We want to avoid “feedback latency” and “feedback pollution”.

  • Feedback pollution is when the clarity of the feedback you’re receiving gets clouded by inaccurate, confusing, slow, or otherwise unreliable information.
    • It’s the opposite of high quality feedback.
    • This pollution slows down and distorts our assessment of whether or not an action is correct or incorrect and how we should proceed.
  • Feedback latency is the delay from when a change is made to when the results are received
    • The longer your feedback latency, the longer it’ll take you to learn and make adjustments.

We must be mindful of the human brains limited capacity to process feedback information. When we overwhelm the senses with information, we increase cognitive load. Cognitive load is the total amount of mental effort required to complete a task that involves processing information.

Essentially when cognitive load increases, we can create an “information overload” that increases our likelihood of making mistakes and interferes with our ability to complete a task.[3] By minimizing the amount of feedback pollution and low quality feedback we expose our software developers to, we lower the amount of cognitive load for them to process and understand this feedback and enable them to make better decisions.

Technical Practices That Enable High Quality Feedback

Audit Tests for Consistency, Relevancy and Accuracy
  • Periodically review tests for consistency, relevancy, coverage, and accuracy.
    • Refactor them when issues are discovered to reduce technical debt.
    • Maintaining “code hygiene” in your tests and build scripts reduces maintenance burden.
    • Do it at least twice a year, but it’s best when done continuously.
  • Use your best judgement when it comes to how much test coverage is needed.
    • Generally, more coverage is better than not enough.
    • Try to strike the right balance between enough test coverage to verify the code you want to remain stable continues to work and having too much coverage; which can make contributing and refactoring more difficult.
  • Document significant testing gaps until you can automate them away.

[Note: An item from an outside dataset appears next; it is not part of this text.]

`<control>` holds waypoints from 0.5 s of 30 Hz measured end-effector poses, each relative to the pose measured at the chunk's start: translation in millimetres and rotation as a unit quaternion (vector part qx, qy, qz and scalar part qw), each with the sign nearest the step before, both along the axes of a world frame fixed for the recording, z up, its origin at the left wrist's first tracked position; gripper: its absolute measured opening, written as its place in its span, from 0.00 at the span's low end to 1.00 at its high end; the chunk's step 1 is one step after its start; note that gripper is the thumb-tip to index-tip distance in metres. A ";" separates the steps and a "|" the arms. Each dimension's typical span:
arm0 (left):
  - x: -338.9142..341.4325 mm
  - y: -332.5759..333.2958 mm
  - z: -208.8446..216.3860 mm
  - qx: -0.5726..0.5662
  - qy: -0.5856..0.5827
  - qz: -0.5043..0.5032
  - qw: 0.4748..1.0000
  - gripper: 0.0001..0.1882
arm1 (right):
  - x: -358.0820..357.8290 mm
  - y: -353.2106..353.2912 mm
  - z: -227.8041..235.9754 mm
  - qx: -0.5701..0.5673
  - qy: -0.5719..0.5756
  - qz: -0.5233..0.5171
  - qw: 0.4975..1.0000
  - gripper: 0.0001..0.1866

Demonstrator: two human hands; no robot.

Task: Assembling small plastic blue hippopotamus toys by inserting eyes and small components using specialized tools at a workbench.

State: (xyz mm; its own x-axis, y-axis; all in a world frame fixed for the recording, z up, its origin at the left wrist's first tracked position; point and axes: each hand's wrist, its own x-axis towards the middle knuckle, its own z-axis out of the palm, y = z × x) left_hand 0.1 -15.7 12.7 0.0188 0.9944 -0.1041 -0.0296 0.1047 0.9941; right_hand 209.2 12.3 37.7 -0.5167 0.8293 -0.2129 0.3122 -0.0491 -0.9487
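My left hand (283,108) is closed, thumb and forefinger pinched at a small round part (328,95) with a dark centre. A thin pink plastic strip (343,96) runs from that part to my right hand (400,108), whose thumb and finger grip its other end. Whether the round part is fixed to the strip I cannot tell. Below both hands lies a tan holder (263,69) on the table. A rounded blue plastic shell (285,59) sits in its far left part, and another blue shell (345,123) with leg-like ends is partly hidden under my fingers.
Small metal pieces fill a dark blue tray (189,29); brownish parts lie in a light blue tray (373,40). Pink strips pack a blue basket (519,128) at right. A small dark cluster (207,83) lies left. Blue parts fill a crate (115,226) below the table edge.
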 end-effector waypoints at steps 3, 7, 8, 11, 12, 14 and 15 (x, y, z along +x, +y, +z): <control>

This doesn’t necessarily need to be exhaustive, depending on the purpose of your application, but it helps when onboarding developers so they know where the “blind-spots” are in the current tests.
    • You can document them as testing “stubs” that get skipped until you automate them later but are still reported somewhere for review.
  • Test code is code. It should be linted, follow similar code review processes, best practices, and conventions like your production code.
  • If you need to lint a shell script, which is pretty typical for build scripts, you can use shellcheck.
  • Watch out for “evergreen” tests, which are tests that never fail even when they should. Tests that always pass give false confidence. Try to break something in your application and make sure your tests fail.
Run Checks and Tests Frequently
  • Run linting checks and unit tests continuously while developing e.g., you can set up a file watcher that will look for changes in a specific directory and will automatically execute your linting and test running commands when a change is detected. Example of watching for file changes in Javascript and Mocha
  • Do a frequent build of your tests against the latest “blessed” branch or a known good version of your software.
    • Since these tests should be passing against that version, any failures are probably issues with the tests themselves.
    • Test result flakiness happens with both unit and integration tests, although it should happen much less frequently with unit tests.
  • Get a daily baseline of test results. Run a build of your tests in the pipeline early in the day, ideally a few hours before most people start. This gives you:

    • A recent result baseline to compare any failures to.
    • The chance to pro-actively address any new stability issues that arise.
    • A useful way to keep track of results over time, which can help you spot trends.
  • Consider rebuilding integration tests that touch many components automatically up to 3 times.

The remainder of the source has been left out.